Голос принадлежал определённо не дрону. Это, скорее, был мужчина лет шестидесяти, спятивший лет тридцать назад. В его интонациях прослеживались безумные нотки, он говорил так, словно произносит речь перед многотысячной публикой: громко, ясно и с выражением. Аня не знала, ни как выглядит собеседник, ни точного возраста, но ей было интересно, с кем её свёл необычный прибор. Будь это рация из магазина, качество связи было бы намного лучше, но это было наскоро собранное изобретение, и голос собеседника звучал очень странно. Наверняка на той стороне и её голос изменялся до неузнаваемости.
– Да уж, – прокомментировал их разговор Лукас. – Общение взрослых людей.
– Сколько тебе лет, почему так ругаешься? – спросила Аня.
– Какая разница, сколько мне лет? – спросил голос. – Только глупые люди измеряют его годами. Я сейчас, возможно, один из самых старых людей. Но ты ведь совсем не глупая, верно, ничтожество?
– Нет, – ответила она, хотя успела засомневаться, а точно ли она не глупая. – Почему ты продолжаешь называть меня ничтожеством? Это слово используют только идиоты. Как тебя зовут?

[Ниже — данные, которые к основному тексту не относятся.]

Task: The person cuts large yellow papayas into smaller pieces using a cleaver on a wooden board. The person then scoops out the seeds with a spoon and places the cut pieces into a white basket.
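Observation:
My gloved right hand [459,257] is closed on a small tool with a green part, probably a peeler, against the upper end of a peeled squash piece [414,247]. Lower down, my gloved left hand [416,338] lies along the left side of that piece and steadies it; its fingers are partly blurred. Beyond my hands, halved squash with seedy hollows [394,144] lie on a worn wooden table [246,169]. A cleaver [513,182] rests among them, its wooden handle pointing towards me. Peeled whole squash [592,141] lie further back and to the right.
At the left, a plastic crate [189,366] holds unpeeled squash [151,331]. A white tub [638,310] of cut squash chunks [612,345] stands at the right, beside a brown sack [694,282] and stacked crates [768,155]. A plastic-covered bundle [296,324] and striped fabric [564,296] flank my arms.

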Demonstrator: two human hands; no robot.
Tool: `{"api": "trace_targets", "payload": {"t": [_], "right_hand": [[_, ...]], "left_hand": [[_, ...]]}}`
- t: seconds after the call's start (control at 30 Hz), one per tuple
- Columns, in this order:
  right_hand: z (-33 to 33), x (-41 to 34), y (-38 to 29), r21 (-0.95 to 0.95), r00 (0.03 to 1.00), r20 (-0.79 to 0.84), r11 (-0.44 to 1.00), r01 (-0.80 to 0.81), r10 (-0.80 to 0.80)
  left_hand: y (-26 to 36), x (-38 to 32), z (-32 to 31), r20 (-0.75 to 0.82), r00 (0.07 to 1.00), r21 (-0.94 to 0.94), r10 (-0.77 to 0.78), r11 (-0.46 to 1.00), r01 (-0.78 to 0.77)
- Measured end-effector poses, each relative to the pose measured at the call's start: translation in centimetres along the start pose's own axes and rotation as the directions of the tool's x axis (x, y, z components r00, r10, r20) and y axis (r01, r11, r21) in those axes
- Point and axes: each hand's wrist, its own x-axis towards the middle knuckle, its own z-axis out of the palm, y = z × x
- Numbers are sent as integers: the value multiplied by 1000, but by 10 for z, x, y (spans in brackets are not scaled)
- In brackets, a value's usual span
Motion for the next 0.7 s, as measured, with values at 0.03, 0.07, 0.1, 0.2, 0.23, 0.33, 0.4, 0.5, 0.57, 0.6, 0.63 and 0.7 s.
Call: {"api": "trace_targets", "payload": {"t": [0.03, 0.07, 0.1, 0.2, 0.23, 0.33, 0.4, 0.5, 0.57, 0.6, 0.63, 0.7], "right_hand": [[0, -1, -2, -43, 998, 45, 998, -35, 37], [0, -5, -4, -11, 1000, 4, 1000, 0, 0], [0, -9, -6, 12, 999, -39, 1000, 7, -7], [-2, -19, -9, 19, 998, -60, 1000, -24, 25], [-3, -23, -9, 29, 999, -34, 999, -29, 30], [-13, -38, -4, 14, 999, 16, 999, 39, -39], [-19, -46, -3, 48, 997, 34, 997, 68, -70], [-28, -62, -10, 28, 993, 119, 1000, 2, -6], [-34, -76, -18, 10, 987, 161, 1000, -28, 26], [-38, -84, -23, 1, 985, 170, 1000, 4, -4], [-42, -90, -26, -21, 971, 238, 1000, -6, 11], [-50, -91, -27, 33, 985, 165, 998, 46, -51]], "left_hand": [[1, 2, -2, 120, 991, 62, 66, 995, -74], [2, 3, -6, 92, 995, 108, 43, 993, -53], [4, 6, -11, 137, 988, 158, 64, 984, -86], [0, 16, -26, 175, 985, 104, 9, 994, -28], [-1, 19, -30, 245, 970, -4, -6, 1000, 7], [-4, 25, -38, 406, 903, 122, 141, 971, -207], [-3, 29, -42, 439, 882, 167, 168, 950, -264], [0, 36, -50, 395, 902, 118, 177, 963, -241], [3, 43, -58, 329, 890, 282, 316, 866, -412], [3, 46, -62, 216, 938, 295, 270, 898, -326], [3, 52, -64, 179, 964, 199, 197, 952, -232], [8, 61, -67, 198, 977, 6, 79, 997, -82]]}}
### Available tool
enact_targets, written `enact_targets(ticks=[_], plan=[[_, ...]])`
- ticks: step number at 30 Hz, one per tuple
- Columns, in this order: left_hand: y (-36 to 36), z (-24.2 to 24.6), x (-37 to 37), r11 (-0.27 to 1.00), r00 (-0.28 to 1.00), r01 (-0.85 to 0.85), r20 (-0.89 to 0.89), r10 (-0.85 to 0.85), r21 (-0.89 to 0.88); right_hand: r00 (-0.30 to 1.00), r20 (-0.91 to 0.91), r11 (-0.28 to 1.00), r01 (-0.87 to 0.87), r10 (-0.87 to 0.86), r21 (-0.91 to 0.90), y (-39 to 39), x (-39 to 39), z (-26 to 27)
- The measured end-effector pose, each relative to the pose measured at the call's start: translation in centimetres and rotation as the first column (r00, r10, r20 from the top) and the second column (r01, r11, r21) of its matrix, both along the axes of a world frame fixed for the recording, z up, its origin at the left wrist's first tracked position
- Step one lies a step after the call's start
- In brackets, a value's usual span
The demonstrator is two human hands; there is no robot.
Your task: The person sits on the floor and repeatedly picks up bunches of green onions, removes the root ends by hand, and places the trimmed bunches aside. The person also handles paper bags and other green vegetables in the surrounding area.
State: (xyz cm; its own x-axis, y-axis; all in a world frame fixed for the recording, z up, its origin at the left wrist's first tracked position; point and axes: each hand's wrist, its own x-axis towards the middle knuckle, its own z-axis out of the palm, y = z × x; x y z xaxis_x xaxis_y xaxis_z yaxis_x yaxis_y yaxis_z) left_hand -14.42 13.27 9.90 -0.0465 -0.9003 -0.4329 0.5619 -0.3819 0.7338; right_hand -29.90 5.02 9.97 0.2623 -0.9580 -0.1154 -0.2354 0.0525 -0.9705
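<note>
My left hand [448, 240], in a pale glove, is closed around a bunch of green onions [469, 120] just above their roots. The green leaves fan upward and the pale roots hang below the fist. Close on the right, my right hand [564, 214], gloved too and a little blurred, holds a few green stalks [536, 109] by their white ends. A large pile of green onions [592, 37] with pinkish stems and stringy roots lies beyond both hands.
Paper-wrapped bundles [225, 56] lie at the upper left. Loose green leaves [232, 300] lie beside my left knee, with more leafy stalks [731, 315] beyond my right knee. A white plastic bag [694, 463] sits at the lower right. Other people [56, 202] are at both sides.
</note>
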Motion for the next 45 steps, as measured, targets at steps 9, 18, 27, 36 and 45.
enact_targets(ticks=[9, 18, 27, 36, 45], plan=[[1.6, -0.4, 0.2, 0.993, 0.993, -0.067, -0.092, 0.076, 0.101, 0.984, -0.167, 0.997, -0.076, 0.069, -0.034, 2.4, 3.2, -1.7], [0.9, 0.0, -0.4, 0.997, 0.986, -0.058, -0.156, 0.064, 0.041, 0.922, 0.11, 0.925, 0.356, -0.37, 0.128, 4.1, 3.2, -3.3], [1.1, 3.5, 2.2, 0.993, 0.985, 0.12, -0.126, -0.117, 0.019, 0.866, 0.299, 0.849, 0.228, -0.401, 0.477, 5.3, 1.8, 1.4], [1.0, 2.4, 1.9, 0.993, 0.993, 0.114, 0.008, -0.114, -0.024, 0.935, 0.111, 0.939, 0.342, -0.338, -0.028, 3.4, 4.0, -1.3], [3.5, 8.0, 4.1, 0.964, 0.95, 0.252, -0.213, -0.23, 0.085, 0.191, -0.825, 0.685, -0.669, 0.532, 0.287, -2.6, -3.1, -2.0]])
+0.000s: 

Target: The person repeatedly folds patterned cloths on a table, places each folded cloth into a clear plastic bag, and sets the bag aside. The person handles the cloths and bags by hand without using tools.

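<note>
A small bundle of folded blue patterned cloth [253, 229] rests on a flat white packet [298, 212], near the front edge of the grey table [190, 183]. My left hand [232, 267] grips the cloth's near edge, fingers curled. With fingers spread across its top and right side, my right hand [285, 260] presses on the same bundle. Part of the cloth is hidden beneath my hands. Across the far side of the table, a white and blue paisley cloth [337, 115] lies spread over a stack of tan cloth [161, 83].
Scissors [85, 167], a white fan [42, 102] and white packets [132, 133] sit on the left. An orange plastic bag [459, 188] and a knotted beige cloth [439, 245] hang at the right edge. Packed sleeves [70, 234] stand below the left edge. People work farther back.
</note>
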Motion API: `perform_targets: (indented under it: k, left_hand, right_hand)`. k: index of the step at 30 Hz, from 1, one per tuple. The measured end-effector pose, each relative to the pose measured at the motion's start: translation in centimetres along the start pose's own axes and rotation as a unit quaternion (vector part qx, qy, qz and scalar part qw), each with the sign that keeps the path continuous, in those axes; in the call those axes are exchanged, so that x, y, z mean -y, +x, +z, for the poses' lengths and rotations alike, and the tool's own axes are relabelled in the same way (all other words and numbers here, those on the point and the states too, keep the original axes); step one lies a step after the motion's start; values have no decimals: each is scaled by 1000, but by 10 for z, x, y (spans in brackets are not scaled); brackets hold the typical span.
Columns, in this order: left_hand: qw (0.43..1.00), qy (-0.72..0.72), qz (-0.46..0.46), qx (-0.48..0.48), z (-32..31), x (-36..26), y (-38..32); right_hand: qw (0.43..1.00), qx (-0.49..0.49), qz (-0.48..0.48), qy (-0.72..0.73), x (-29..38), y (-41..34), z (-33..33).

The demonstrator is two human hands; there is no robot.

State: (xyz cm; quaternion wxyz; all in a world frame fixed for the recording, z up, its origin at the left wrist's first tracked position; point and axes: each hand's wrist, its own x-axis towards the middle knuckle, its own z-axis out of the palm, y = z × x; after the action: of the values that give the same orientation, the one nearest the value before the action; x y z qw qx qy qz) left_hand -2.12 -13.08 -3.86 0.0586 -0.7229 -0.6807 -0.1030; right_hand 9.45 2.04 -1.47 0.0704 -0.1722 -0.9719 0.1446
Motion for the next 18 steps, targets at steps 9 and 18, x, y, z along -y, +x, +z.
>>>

– Ты имеешь честь говорить с величайшим мыслителем этого времени. Меня зовут Максимилиан. Такое ничтожество, как ты, должно быть счастливо, что я вообще с тобой разговариваю.
Такой разговор забавлял Лукаса, он сидел на диване, уставившись в экран телевизора, и давился со смеху. Издаваемые звуки походили на предсмертные стоны мелкого животного.
– Спроси у него, тот ли самый он Максимилиан, император Священной Римской империи, – сказал Лукас. – Может быть, он ещё и Наполеон в одном лице.
– Никакой ты не мыслитель, – возразила Аня. – Будь ты мыслителем, ты не использовал бы такие глупые слова.
– Я величайший мыслитель, – повторил голос. – Всё, что я делаю в этом мире, – мыслю. И больше ничего. Это моя работа. У меня столько свободного времени, что я развил свои умственные способности до невероятных высот.
– А мне кажется, ты сошёл с ума.
– Даже сошедший с ума не теряет своих умственных способностей. А я с ума не сошёл, уж поверь мне, ничтожество, я самый здравомыслящий человек на свете.
– Разве стал бы самый умный человек на свете называть другого человека ничтожеством? – спросила Аня.
– Разумеется, стал бы, – ответил Максимилиан. – Если он невероятно умён. Мой колодец ума поистине бездонный. Моего ума хватило бы на десятерых и ещё осталось бы в запасе столько, чтобы сделать из тебя, ничтожество, настоящего гения.
– Хватит меня так называть, – сказала Аня. – У меня имя есть.
– Имена есть у всех, но они не говорят о своих хозяевах ничего, это лишь последовательность букв. С таким же успехом тебя могли бы звать «Три тысячи девятьсот двадцать восемь». А вот слова со смыслом – другое дело.
– Значит, мне можно придумать для тебя кличку?
– Разумеется, ничтожество. Можешь называть меня так, как считаешь правильным.
– Дай ему кличку Цезарь, – предложил Лукас. – Она ему идеально подходит. Ни разу в жизни не встречал таких высокомерных людей. А этот ещё и сумасшедший.
– Твоё новое прозвище – тупица, – сказала Аня. Ей не нравилась кличка Цезарь, потому что была недостаточно обидной. Аня хотела, чтобы собеседнику кличка не понравилась так же, как ей «ничтожество». – Нравится?